* _Task instructions_
Return all the lines below exactly. Any picture among them is omitted.

[Data extract — start]

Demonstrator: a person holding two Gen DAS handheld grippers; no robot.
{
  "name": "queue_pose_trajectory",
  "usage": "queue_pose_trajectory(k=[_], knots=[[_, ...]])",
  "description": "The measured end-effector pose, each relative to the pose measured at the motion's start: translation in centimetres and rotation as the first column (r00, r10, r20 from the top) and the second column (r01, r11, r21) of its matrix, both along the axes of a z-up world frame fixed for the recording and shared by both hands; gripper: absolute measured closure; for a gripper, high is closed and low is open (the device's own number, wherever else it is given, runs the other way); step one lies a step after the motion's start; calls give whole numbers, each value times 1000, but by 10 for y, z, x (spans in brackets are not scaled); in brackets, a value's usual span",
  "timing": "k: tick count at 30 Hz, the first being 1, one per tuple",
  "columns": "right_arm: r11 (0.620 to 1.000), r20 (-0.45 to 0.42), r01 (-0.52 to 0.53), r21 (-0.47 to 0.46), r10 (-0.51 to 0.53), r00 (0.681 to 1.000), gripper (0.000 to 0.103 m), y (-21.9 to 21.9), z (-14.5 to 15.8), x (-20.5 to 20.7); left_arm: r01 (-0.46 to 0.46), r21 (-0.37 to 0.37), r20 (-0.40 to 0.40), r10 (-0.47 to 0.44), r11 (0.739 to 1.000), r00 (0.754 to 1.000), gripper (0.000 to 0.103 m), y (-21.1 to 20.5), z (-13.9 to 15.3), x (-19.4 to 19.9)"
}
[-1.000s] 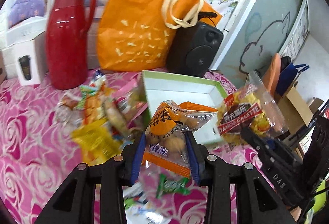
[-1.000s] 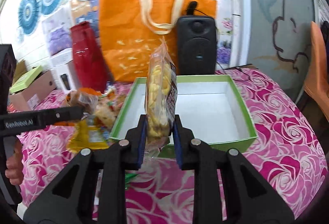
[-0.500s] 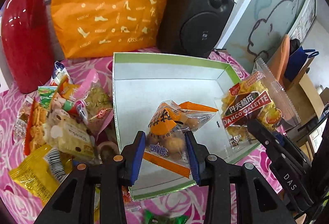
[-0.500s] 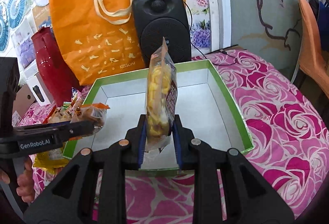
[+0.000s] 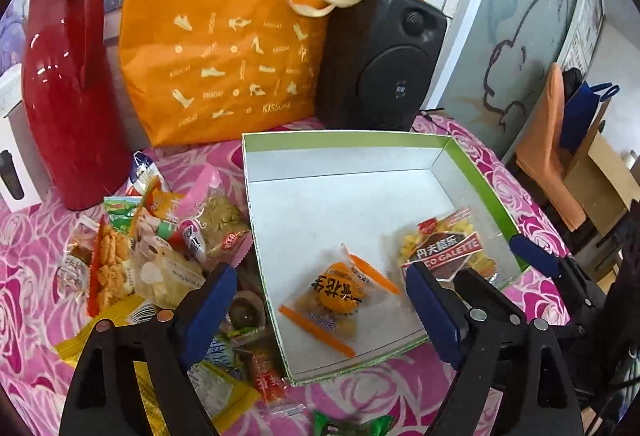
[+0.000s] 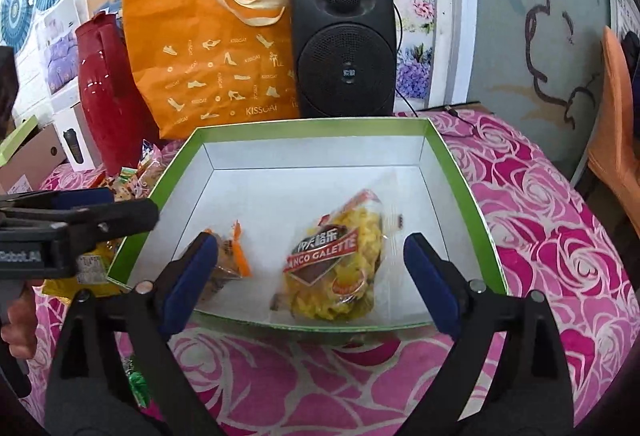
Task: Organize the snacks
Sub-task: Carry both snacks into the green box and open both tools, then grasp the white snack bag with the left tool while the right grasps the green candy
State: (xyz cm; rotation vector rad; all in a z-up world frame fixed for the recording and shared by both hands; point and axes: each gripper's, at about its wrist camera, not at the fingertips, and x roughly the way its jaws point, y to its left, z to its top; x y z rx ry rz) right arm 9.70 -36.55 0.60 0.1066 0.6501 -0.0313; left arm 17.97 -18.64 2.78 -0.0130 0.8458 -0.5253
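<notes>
**Both grippers spread wide over the box, two snacks inside**

The left gripper has its blue-padded fingers spread wide and holds nothing. Between and just beyond them, the orange-striped pastry packet lies flat on the white floor of the green-rimmed box, near the box's near-left corner. The right gripper also has its fingers wide apart and empty. Just beyond them, the yellow galette bag lies on the box floor toward the near side, right of the pastry packet; in the right wrist view the two packets lie apart, with bare white floor between them. The rest of the box floor, toward its far wall, is bare.

Left of the box, a heap of loose snacks covers the table, which wears a pink rose-patterned cloth; some packets touch the box's left wall. A few more wrappers lie at the near edge, under the left gripper's left finger, among them a green candy.

Beyond the box, at the far side of the table, an orange tote bag with cream handles stands upright, with a black speaker just right of it and a red thermos jug to its left. In the right wrist view the left gripper's body juts in from the left, and part of a hand shows below it.
</notes>
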Motion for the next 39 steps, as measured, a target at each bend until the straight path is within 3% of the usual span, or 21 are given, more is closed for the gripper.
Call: queue_pose_trajectory(k=[10, 15, 18, 25, 28, 32, 37, 39], knots=[[1000, 12, -27, -7, 27, 1000, 1, 10, 21, -29, 5, -14, 29, -4, 1000, 1000, 14, 23, 21, -27], [998, 82, -66, -18, 67, 994, 1, 24, 37, -58, 10, -51, 48, -8, 999, 999, 14, 47, 34, -51], [991, 120, -129, 31, 125, 985, 1, 28, 37, -75, 10, -56, 37, -7, 998, 999, 14, 62, 34, -64], [962, -32, -245, 122, 250, 968, 1, 43, 3, -84, 23, -78, -2, -24, 997, 1000, 15, 96, 10, -104], [942, -118, -275, 193, 300, 947, 1, 51, -13, -77, 0, -79, -66, -5, 997, 998, 15, 111, -12, -121], [923, -130, -318, 215, 350, 928, 1, 64, -21, -62, -63, -109, -177, 43, 992, 983, 17, 131, -41, -133], [886, -113, -412, 212, 441, 890, 14, 90, -22, -42, -101, -120, -242, 70, 988, 968, 22, 138, -59, -139], [872, -123, -443, 206, 472, 873, 31, 101, -28, -34, -96, -115, -247, 65, 989, 967, 22, 133, -62, -138]])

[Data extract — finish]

* _Exercise output_
Demonstrator: a person holding two Gen DAS handheld grippers; no robot.
{
  "name": "queue_pose_trajectory",
  "usage": "queue_pose_trajectory(k=[_], knots=[[_, ...]])",
  "description": "The measured end-effector pose, each relative to the pose measured at the motion's start: translation in centimetres and rotation as the first column (r00, r10, r20 from the top) and the second column (r01, r11, r21) of its matrix, both along the axes of a z-up world frame fixed for the recording and shared by both hands; gripper: absolute measured closure; for a gripper, high is closed and low is open (the device's own number, wherever else it is given, runs the other way); step one lies a step after the motion's start; calls give whole numbers, each value times 1000, but by 10 for y, z, x (spans in brackets are not scaled); in brackets, a value's usual span",
  "timing": "k: tick count at 30 Hz, the first being 1, one per tuple",
  "columns": "right_arm: r11 (0.620 to 1.000), r20 (-0.45 to 0.42), r01 (-0.52 to 0.53), r21 (-0.47 to 0.46), r10 (-0.51 to 0.53), r00 (0.681 to 1.000), gripper (0.000 to 0.103 m), y (-21.9 to 21.9), z (-14.5 to 15.8), x (-20.5 to 20.7); left_arm: r01 (-0.46 to 0.46), r21 (-0.37 to 0.37), r20 (-0.40 to 0.40), r10 (-0.47 to 0.44), r11 (0.739 to 1.000), r00 (0.754 to 1.000), gripper (0.000 to 0.103 m), y (-21.1 to 20.5), z (-13.9 to 15.3), x (-19.4 to 19.9)"
}
[-1.000s] 
[-1.000s] 
[-0.500s] 
[-0.500s] 
[+0.000s] 
[+0.000s] 
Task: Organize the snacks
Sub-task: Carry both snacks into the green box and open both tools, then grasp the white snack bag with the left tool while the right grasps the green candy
State: (xyz cm; rotation vector rad; all in a z-up world frame fixed for the recording and shared by both hands; point and axes: each gripper's, at about its wrist camera, not at the fingertips, and x roughly the way its jaws point, y to its left, z to its top; x y z rx ry rz) right arm 9.70 -36.55 0.60 0.1066 0.6501 -0.0313; left arm 17.97 -18.64 2.78 -0.0130 0.8458 -0.5253
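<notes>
**Both grippers spread wide over the box, two snacks inside**

The left gripper has its blue-padded fingers spread wide and holds nothing. Between and just beyond them, the orange-striped pastry packet lies flat on the white floor of the green-rimmed box, near the box's near-left corner. The right gripper also has its fingers wide apart and empty. Just beyond them, the yellow galette bag lies on the box floor toward the near side, right of the pastry packet; in the right wrist view the two packets lie apart, with bare white floor between them. The rest of the box floor, toward its far wall, is bare.

Left of the box, a heap of loose snacks covers the table, which wears a pink rose-patterned cloth; some packets touch the box's left wall. A few more wrappers lie at the near edge, under the left gripper's left finger, among them a green candy.

Beyond the box, at the far side of the table, an orange tote bag with cream handles stands upright, with a black speaker just right of it and a red thermos jug to its left. In the right wrist view the left gripper's body juts in from the left, and part of a hand shows below it.
</notes>
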Motion for the next 39 steps, as measured, a target at each bend until the straight path is within 3% of the usual span, or 21 are given, more is closed for the gripper.
Call: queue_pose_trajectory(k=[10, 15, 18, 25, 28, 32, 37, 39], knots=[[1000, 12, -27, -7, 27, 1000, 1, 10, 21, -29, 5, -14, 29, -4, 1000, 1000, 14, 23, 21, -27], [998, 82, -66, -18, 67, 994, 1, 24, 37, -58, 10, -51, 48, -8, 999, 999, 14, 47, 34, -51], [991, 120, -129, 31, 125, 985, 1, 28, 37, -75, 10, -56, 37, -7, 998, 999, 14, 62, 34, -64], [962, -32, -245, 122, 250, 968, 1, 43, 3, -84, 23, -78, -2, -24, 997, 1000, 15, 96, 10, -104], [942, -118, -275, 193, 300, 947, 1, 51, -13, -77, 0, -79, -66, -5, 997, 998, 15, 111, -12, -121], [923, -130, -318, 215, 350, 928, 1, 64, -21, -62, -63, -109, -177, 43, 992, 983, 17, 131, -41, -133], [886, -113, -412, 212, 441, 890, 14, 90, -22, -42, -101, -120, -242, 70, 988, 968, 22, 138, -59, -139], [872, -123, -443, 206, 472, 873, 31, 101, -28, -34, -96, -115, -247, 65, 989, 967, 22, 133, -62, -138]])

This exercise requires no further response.